| By Xin Yan, Dan Moseley | Article Rating: |
|
| November 17, 2007 12:00 PM EST | Reads: |
22,025 |
The final XML element we'll cover on this tour is Import, and it's the key to making your build process reuseable. It pulls in another MSBuild file. Right at the bottom of your Visual Basic and C# files, you'll see an Import tag that pulls in the "Microsoft. CSharp.targets" or "Microsoft.VisualBasic.targets" file, which is the root of the build process for these projects. Both targets files again import the "Microsoft.Common.targets" file. There's more to MSBuild syntax, which is covered in the online documentation, but this overview should give you an idea.
LOGGERS
Traditionally build processes log
to the console and to log files. The information logged is fairly
hard-coded: the folder that's currently building, the command lines
executing, and their output, including any warnings and errors. MSBuild
was designed to log in a much richer fashion. Strongly typed .NET
events are fired at each step, and any number of "loggers" can
subscribe to the events they want and do whatever they like with the
information. Events include "ProjectStarted" and "Message", which can
be emitted by a <Message> task in the build. Output from tools
the build launches is logged as Message, Error or Warning events as
appropriate.
The build process is abstracted from the loggers, which are chosen when the build starts. For example, a builder might simultaneously attach a console logger, several file loggers with different verbosity settings, and a logger that inserts event details in a database. MSBuild ships with a built-in console logger, which is attached by default, and a file logger, both of which have adjustable verbosity settings. Like tasks, loggers are just .NET classes and you can write your own - start by deriving from the Logger class.
How MSBuild Builds a Project
MSBuild can be invoked
directly on the command line (msbuild.exe) or inside Visual Studio.
Either way the build is handled by the same MSBuild engine. Here's what
MSBuild does:
1. First, any global properties are applied to the project. Global
properties are special: they can't be modified except within a Target.

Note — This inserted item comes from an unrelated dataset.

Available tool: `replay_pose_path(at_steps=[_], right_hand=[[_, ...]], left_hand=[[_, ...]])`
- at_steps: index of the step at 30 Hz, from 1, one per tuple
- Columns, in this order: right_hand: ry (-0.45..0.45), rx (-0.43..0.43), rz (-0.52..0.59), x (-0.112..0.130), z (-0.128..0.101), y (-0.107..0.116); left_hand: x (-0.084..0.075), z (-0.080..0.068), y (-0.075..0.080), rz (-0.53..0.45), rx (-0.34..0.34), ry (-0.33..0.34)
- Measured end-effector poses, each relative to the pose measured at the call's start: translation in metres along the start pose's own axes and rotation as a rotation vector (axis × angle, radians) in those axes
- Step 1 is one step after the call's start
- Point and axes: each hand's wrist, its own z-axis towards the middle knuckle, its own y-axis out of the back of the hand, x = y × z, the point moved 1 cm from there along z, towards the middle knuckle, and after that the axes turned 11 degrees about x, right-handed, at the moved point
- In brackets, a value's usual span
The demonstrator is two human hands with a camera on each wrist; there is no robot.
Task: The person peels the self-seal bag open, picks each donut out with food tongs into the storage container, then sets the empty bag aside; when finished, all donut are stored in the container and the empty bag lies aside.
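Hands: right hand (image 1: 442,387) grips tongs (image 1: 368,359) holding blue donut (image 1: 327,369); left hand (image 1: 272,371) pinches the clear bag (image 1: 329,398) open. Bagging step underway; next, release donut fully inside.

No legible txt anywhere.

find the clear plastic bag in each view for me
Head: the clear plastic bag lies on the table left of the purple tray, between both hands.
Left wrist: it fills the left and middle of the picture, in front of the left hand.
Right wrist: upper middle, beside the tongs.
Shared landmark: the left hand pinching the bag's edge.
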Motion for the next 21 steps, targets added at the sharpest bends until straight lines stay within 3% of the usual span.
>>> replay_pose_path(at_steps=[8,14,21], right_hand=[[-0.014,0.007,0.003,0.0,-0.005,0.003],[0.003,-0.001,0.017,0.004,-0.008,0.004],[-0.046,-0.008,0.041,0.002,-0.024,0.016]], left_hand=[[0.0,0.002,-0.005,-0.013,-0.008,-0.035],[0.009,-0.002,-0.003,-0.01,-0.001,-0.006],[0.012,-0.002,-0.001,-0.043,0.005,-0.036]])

If MSBuild is invoked from the command line, the set of global
properties will be the ones passed in via the /property: command line
switch. If MSBuild is invoked as part of Visual Studio, the active
configuration and platform are the global properties.
2. Starting from the beginning of the project file, MSBuild engine
evaluates the properties that are defined in the project. Imported
targets files are loaded and evaluated as the MSBuild engine
progresses: think of them as inserted directly into the project file.
If a property is defined in two or more places, the last one wins.
3. After the properties are evaluated, MSBuild engine evaluates all
the item definitions that are defined then makes a third pass to
evaluate items. At every step of the evaluation, all previously
evaluated property values and item values an be used.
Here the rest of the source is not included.